We don’t have plans for July. We never do. It’s too hot. We move slowly, eat the wonderful melons of the season for breakfast, enjoy long dinners outside in the cool of the evening, and stay at home. I pass this on.
“Oh, great. Because we’re going to be driving down to the coast for a couple of weeks in July, and we’d love to drop by and say hello.”
Experience has come to show us that “dropping by” is an elastic concept that can include as little as drinks and lunch or as much as a stay of several days. But back then we were still innocent in the ways of would-be guests. And the caller, if not exactly a close friend, is an acquaintance of some years’ standing.

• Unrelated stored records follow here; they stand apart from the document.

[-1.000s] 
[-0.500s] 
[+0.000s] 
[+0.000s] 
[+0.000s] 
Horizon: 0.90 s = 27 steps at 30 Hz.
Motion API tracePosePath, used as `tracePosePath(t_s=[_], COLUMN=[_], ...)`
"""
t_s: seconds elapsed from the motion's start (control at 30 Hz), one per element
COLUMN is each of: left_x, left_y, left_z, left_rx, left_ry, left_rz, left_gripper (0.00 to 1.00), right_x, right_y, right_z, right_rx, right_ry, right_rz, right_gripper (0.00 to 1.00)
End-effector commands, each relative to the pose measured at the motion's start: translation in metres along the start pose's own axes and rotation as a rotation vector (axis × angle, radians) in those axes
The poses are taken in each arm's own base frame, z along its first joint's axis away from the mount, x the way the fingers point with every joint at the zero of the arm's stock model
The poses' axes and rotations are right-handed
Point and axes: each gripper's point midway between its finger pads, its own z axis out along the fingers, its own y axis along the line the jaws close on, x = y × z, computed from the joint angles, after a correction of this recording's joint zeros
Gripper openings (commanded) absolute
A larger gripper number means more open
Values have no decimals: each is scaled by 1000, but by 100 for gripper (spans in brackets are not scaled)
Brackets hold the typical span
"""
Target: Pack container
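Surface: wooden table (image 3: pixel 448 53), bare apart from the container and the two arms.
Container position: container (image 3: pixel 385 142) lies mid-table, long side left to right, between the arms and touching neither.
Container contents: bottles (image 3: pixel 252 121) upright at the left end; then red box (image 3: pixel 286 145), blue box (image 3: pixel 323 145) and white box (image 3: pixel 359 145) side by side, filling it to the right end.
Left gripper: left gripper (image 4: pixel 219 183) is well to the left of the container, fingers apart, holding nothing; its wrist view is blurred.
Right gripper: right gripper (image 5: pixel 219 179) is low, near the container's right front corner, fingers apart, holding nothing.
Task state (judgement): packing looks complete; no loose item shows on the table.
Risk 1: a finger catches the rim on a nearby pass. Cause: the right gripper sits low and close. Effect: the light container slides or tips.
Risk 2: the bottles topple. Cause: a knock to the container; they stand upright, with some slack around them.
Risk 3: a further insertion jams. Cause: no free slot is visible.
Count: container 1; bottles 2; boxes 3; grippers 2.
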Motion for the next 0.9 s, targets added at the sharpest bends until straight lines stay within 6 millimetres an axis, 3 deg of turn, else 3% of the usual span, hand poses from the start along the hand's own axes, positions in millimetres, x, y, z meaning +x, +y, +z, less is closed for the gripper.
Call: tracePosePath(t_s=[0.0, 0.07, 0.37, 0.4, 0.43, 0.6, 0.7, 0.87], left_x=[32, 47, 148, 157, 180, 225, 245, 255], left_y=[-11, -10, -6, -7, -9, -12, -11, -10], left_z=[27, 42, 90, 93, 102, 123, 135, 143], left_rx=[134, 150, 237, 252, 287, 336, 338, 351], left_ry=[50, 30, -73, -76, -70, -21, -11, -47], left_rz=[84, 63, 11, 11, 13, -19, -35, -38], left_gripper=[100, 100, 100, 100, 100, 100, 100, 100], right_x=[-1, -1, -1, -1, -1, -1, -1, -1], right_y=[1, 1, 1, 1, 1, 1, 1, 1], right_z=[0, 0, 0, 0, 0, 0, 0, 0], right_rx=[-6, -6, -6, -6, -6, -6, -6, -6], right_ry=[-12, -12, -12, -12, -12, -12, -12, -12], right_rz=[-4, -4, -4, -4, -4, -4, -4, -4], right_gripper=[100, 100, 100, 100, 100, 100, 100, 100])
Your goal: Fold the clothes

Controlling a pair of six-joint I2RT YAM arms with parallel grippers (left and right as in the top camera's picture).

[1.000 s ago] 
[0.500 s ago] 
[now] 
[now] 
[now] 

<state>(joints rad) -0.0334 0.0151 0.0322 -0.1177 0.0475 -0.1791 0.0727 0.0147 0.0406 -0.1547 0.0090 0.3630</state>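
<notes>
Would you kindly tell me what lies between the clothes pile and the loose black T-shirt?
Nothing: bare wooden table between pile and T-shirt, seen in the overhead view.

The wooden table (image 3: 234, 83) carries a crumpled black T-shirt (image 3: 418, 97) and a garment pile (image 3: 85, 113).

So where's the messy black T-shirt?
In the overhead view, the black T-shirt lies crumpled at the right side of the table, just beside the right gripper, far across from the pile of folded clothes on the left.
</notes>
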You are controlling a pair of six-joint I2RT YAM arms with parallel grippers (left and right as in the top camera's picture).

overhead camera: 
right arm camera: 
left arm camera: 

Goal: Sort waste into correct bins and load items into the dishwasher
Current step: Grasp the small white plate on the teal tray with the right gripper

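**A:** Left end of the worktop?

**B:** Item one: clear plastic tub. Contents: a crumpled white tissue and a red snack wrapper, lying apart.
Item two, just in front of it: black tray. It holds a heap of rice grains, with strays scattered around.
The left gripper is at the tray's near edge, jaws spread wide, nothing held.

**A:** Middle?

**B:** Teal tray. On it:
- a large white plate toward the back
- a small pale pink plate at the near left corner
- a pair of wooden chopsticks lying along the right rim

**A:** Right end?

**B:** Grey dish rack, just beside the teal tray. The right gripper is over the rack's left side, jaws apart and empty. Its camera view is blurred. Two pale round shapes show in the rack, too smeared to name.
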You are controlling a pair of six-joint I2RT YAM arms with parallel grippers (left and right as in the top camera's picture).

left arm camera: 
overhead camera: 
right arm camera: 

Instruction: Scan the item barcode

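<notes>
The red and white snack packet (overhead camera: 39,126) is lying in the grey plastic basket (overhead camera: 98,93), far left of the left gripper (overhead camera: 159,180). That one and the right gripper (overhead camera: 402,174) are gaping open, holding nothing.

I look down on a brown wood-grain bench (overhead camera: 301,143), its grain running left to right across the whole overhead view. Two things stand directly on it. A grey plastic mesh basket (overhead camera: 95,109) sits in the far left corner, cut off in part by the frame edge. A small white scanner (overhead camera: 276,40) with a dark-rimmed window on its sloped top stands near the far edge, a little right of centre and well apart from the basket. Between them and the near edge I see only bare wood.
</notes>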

It is agreed that he will call again when he has a date.
The months pass by, and that January call is forgotten. But then the phone rings again.
“Hi! We’re just leaving Lyon. If the traffic’s not too bad, we could be with you by lunchtime. Is that okay?”
I check with the long-suffering and infinitely kindhearted Jennie, who nods her agreement. She has a more philosophical attitude toward guests than I do. She considers them a natural annual event, as much a part of summer as the heat. I once made the mistake of suggesting that you could say the same about mosquitoes. She didn’t find that funny.
Shortly after one o’clock, the guests arrive, filled with horror stories about the perils of sharing the autoroute with lunatic French drivers. They have been on the road since getting off the cross-Channel ferry at the crack of dawn, and they are hot. And they are thirsty. Boy, are they thirsty. And they are anxious to make a few calls home (these being the distant days before cell phones). By the time they have attended to a bottle of rosé and their phone calls and taken a swim and a shower, it’s almost four o’clock before we sit down to lunch.
Over coffee, we ask where they’re going and where they’re staying. The coast, they say, and they hope to find somewhere nice when they get there. They say they are “spur-of-the-moment” people.
You can guess the rest. We tell them that July is not the month for spurs of the moment. The coast is fully booked, and has been for months. Consternation sets in, and by now it’s five thirty. Inevitably, it’s agreed that they had better stay the night. One night stretches on to more nights. This, you might think, is an extreme example, but it has happened often enough to make us a little wary of spontaneous visits, although it’s only fair to say that we’ve enjoyed most of them.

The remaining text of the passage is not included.